LISBON, June 24 (Reuters) - English Premier League fans should expect new Chelsea coach Jose Mourinho to attract a lot of attention next season, Tottenham Hotspur coach Andre Villas-Boas said.
In an interview published in Monday's edition of Portuguese sports daily O Jogo, Villas-Boas said his compatriot's return will vastly improve the visibility of the Premier League.
"It won't be possible to take your eyes away from Mourinho," he said.
"One of his characteristics, and I don't say it in a negative way, is to deviate attentions, positive and negative, in such a way that the team is only worried about winning."
Villas-Boas said he is intrigued by next season's Premier League race which will feature Mourinho and also have David Moyes as Manchester United's new coach, following the departure of Alex Ferguson after 26 years at the club.
"These are two deep changes to English football...it will be interesting," he said in an interview while on holiday in Porto before competing in a celebrity car race.
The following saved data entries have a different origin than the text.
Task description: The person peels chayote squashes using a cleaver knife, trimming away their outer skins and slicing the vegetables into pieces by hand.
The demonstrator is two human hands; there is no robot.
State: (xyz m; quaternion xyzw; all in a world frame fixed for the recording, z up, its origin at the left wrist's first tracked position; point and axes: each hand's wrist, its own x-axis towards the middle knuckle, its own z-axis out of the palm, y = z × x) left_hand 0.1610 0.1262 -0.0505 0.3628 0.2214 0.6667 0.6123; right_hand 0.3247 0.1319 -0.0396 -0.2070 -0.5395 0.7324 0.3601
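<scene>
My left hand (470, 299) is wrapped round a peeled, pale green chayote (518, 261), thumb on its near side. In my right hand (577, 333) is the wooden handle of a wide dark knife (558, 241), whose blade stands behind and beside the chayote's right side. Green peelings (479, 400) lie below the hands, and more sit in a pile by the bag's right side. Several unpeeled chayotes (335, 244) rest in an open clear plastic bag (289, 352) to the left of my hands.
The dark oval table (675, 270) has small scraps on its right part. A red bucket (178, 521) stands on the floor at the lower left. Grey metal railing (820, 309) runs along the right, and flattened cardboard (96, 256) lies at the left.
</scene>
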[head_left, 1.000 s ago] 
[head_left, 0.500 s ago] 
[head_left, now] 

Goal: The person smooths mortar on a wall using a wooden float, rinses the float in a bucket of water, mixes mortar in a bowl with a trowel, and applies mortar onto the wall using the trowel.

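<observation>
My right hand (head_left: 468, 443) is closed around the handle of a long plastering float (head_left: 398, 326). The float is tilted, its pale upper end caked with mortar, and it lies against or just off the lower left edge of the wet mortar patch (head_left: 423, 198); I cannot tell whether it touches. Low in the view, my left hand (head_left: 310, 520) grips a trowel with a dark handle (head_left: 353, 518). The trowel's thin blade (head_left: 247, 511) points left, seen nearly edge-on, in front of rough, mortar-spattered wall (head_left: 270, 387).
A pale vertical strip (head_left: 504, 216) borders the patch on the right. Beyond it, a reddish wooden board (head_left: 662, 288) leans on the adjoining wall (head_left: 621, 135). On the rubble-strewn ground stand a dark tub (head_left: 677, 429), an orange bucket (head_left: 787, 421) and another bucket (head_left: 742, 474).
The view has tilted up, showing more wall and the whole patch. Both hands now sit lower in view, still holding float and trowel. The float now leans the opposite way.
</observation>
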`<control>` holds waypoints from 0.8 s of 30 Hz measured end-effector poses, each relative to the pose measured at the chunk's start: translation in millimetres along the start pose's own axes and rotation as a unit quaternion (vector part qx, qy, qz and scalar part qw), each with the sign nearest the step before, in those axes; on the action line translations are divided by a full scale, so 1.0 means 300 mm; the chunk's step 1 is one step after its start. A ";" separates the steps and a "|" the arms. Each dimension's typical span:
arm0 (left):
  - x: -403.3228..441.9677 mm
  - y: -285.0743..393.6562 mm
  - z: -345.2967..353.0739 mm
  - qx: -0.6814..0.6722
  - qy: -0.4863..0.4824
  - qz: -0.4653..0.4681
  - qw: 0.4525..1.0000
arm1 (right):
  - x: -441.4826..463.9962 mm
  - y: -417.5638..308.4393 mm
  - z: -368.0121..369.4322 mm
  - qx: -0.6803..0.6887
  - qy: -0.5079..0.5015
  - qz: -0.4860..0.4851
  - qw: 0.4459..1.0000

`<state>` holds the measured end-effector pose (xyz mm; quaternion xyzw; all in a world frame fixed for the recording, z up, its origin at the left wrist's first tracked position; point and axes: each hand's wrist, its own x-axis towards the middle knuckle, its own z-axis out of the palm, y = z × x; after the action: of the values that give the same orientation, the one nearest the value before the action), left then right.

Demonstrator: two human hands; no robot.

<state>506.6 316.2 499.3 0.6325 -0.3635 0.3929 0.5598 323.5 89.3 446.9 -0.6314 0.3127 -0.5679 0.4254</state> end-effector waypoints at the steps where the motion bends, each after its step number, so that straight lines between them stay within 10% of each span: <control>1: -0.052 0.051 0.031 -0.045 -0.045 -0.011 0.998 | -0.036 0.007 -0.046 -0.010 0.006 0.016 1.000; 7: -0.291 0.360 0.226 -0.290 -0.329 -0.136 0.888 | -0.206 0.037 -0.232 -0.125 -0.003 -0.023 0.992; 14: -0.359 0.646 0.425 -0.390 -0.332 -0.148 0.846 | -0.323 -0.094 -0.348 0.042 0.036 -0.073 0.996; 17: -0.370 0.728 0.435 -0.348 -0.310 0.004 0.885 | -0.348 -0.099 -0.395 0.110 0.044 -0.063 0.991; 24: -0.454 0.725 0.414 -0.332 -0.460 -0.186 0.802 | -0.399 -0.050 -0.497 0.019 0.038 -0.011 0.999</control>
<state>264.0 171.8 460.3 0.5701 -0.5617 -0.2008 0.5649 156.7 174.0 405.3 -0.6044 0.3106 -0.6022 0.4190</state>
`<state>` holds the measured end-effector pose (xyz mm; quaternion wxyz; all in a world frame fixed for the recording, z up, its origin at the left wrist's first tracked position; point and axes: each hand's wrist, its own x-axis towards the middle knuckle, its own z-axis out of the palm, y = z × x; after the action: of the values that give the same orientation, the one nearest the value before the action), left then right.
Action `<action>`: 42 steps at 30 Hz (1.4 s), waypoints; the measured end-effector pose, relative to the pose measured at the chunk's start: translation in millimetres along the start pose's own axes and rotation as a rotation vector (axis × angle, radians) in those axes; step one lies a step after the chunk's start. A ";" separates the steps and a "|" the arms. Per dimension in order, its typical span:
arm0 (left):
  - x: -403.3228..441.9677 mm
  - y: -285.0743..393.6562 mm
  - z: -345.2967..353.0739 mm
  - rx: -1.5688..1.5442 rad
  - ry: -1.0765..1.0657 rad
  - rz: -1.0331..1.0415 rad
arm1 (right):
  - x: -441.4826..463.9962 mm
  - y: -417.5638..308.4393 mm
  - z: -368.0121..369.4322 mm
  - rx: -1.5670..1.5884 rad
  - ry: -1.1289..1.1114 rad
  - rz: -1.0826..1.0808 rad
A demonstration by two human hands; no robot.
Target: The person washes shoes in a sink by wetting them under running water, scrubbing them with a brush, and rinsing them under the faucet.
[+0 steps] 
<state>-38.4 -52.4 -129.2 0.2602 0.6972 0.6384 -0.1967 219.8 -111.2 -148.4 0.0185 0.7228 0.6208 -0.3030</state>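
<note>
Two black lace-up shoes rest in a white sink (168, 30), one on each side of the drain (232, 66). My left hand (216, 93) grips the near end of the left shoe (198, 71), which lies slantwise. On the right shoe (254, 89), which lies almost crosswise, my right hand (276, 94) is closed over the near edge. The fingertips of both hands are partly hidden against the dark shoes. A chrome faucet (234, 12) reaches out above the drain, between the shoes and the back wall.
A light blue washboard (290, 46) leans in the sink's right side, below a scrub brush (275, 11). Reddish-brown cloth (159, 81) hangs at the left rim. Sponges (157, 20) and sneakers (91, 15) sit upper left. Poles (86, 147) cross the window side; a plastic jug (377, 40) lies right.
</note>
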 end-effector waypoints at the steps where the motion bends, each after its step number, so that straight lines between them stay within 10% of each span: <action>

"The fear that came from playing Alex Ferguson's sides made everything harder and that may still continue if (Moyes's) adaptation is fast. That is something I am curious to see".
Villas-Boas's Tottenham amassed a club record points total last season but were still disappointed as they finished fifth, just outside the Champions League places but enough for a Europa League spot.
The Portuguese said he has evolved since an unhappy spell at Chelsea ended after just a few months in the job in March 2012. He said he learned what is needed to succeed in the Premier League the hard way.
"The Premier League is guided by this dynamic: ball lost - ball recovered - ball lost again. That makes matches unpredictable, teams must be objective and behave like that because that's what excites fans.
"The aesthetics of the game come second to unpredictability, which is much more exciting than the predictability associated with possession football," he said, giving the example of Spanish club Barcelona.
Demand in England for this fast-breaking football style contributed to his downfall at Chelsea, Villas-Boas said.
"We were a counter-culture team, constructing play from the goalkeeper onwards.
"I should have had respected that (England's) culture from the start. I thought it was possible to establish a different game pattern in a country with a radically different culture.
"I respect it now. I have become more versatile after the Chelsea experience."
He said clubs like Swansea and Wigan were exceptions to this obsession with high-tempo counter-attack football but they were only able to play differently because they were put under less pressure.
Villas-Boas likened his failed attempt to change Chelsea's style of play to the challenge Bayern Munich's new coach Pep Guardiola will face next season. The Spaniard was unveiled at the Bundesliga club on Monday.
Villas-Boas said Bayern Munich were another team he was curious to see next season.
"His (Guardiola's) challenge is to transport his (possession football) paradigm to another culture," he said. "It's like what I tried to do at Chelsea: it's counter cultural." (Reporting by Daniel Alvarenga Editing by Tony Goodson)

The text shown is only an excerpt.